Abbruch weiterer 50 »Sommerresidenzen« verfügt
 

Interessen-Vorrecht der Allgemeinheit muß endlich respektiert werden
Ebenso wie die Besitzer »schwarz« gebauter Wochenendhäuser in den Landschaftsschutzgebieten des Kreuzberges und des Semberges bei Bamberg müssen es sich nun auch 50 Freizeitbürger des Heide-Dörfchens Mardorf im »Steinhuder Meer« gefallen lassen, daß ihre »Sommerresidenzen« wieder abgerissen werden, weil sie außerhalb ausgewiesener Baugebiete, also ohne Baugenehmigung errichtet worden sind.

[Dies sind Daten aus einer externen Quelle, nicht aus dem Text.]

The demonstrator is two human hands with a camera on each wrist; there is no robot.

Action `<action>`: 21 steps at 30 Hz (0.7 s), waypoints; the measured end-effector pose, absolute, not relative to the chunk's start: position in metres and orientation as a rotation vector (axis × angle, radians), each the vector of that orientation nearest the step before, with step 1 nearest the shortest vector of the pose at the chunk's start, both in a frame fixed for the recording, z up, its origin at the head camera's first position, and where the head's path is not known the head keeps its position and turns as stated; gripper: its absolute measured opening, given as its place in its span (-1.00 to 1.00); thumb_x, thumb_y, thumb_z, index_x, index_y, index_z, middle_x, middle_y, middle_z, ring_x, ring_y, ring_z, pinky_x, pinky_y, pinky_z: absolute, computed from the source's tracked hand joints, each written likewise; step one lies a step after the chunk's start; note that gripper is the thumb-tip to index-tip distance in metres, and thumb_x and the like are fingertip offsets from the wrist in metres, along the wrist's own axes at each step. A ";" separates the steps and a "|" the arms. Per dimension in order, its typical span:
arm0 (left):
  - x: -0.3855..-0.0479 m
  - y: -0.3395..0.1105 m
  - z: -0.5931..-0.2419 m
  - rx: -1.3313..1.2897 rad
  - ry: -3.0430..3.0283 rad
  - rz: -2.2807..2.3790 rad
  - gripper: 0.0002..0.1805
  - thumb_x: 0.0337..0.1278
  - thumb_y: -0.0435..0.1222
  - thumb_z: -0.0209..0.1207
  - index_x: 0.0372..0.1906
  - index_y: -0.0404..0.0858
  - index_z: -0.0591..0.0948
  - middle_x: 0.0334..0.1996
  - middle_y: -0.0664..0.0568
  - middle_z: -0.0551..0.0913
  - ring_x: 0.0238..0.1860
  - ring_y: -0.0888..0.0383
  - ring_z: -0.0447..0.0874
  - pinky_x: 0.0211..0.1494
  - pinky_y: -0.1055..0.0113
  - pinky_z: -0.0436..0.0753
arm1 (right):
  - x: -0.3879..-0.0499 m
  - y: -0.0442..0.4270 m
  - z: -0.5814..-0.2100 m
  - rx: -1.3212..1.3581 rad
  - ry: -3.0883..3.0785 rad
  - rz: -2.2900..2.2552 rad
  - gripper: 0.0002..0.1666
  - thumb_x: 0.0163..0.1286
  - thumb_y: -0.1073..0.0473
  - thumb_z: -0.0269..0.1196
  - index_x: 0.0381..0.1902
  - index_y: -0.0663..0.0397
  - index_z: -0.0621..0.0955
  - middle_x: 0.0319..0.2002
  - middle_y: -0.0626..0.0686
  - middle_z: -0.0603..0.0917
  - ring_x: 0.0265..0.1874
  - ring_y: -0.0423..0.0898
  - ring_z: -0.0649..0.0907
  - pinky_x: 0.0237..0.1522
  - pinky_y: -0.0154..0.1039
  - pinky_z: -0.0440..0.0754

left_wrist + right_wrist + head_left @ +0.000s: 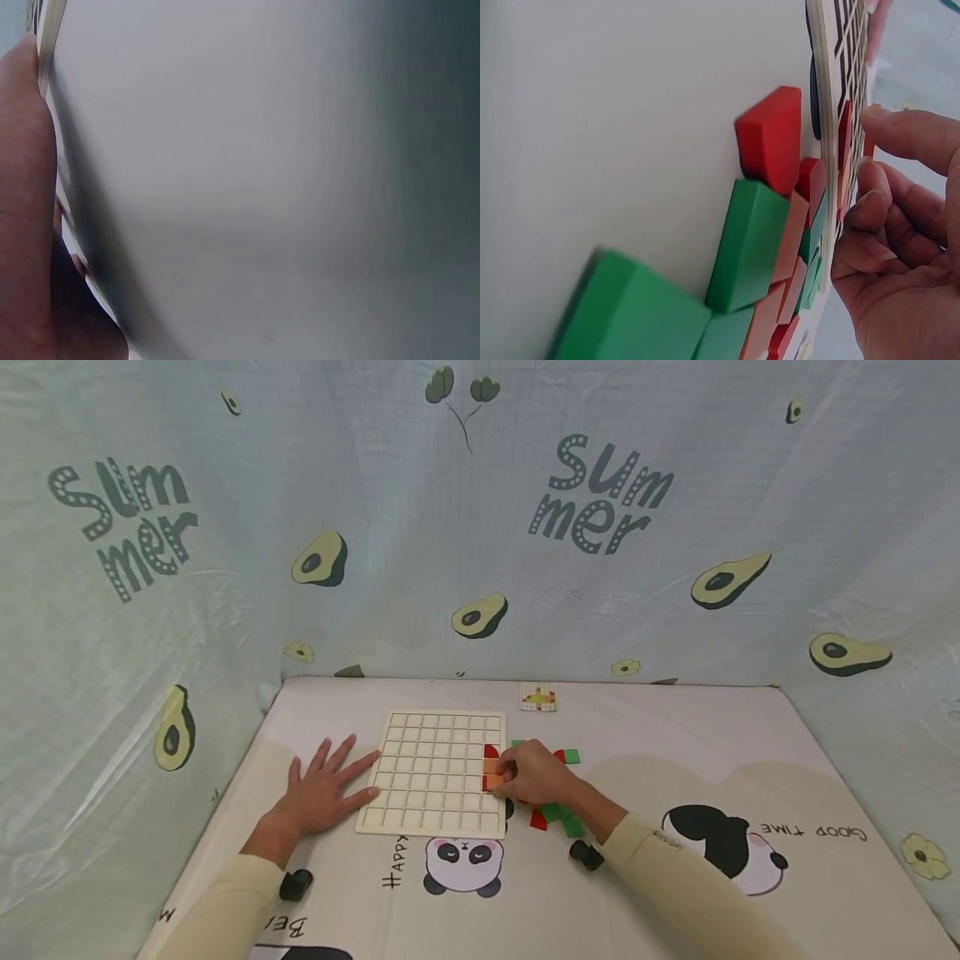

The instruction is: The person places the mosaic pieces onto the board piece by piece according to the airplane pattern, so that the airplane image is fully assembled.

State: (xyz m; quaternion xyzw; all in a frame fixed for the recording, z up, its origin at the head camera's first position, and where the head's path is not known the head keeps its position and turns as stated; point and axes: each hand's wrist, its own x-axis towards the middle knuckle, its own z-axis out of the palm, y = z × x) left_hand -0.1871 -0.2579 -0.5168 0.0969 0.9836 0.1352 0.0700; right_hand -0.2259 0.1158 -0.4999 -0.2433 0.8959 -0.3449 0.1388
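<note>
A pale wooden board (pixel 427 777) with a square grid lies on the table. My left hand (pixel 315 797) rests flat beside it, fingers spread, with fingertips at the board's left edge. At the right edge of the grid, my right hand (pixel 536 774) pinches an orange block (pixel 869 146) between thumb and fingers. Near those fingertips, a red rounded piece (pixel 491 751) and an orange piece (pixel 491 767) sit in the rightmost column. Part of this column is hidden by the right hand. Loose green blocks (pixel 750 244) and a red block (pixel 772 139) lie below that hand.
Behind the board lies a small pattern card (pixel 538 697). More green blocks (pixel 572 826) are to the right of the board. A black object (pixel 296 885) is at the left wrist, another black object (pixel 586 855) at the right. A printed curtain (pixel 405 527) hangs behind.
</note>
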 end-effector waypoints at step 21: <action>-0.188 -0.259 -0.522 0.304 2.968 0.430 -0.23 0.37 0.28 0.10 0.59 0.12 0.33 0.69 -0.19 0.03 0.66 -0.47 -0.18 0.49 -0.63 -0.22 | -0.227 0.099 -0.503 -0.687 2.548 -1.016 -0.90 0.24 0.22 0.48 -0.35 0.06 0.73 -0.55 -0.12 0.60 -0.52 -0.24 0.54 -0.49 -0.41 0.49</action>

Der illegale Bau von Wochenendhäusern gehört allüberall zu den verbreitetsten »Kavaliersdelikten«. Daher ist es notwendig, an die folgenden Bestimmungen zu erinnern: Sowohl in Naturschutz- wie auch in Landschaftsschutzgebieten ist es strikt verboten, zu bauen. Schon die Einzäunung eines »Wochenendgrundstückes«, das Aufwerfen eines Erdwalles oder das Ausheben eines kleinen Weihers ist unzulässig, weil es sich um Gebiete handelt, die für den Erholungsbedarf der Allgemeinheit reserviert sind. Es ist ein weit verbreiteter Irrtum, zu glauben, daß Schutzgebiete mit absolutem Bauverbot auf die Naturparke oder besonders gekennzeichnete Erholungslandschaften beschränkt seien. Tatsächlich sind die meisten Landkreise der Bundesrepublik, die landschaftliche Schönheiten und natürliche Kulturwerte zu bieten haben oder zu geschlossenen Landschaften gehören (wie Spessart, Odenwald, Harz, Heide, Bayerischen Wald und auch weiten Gebieten in unseren fränkischen Mittelgebirgs-Bereichen), generell Landschaftsschutzgebiete. Da gerade sie naturgemäß starke Anziehungskraft für erholungshungrige Städter besitzen, sind hier Verstöße besonders häufig. Umso erfreulicher, daß endlich einmal ein paar abschreckende Exempel statuiert werden, um das Interessen-Vorrecht der Allgemeinheit durchzusetzen.

Landesamt für Umweltschutz
Durch ministerielle Verordnung wurde mit Wirkung vom 1. Januar 1972 ein bayerisches »Landesamt für Umweltschutz« geschaffen. Ihm obliegt die koordinierende Betreuung des Umweltschutzes in ganz Bayern.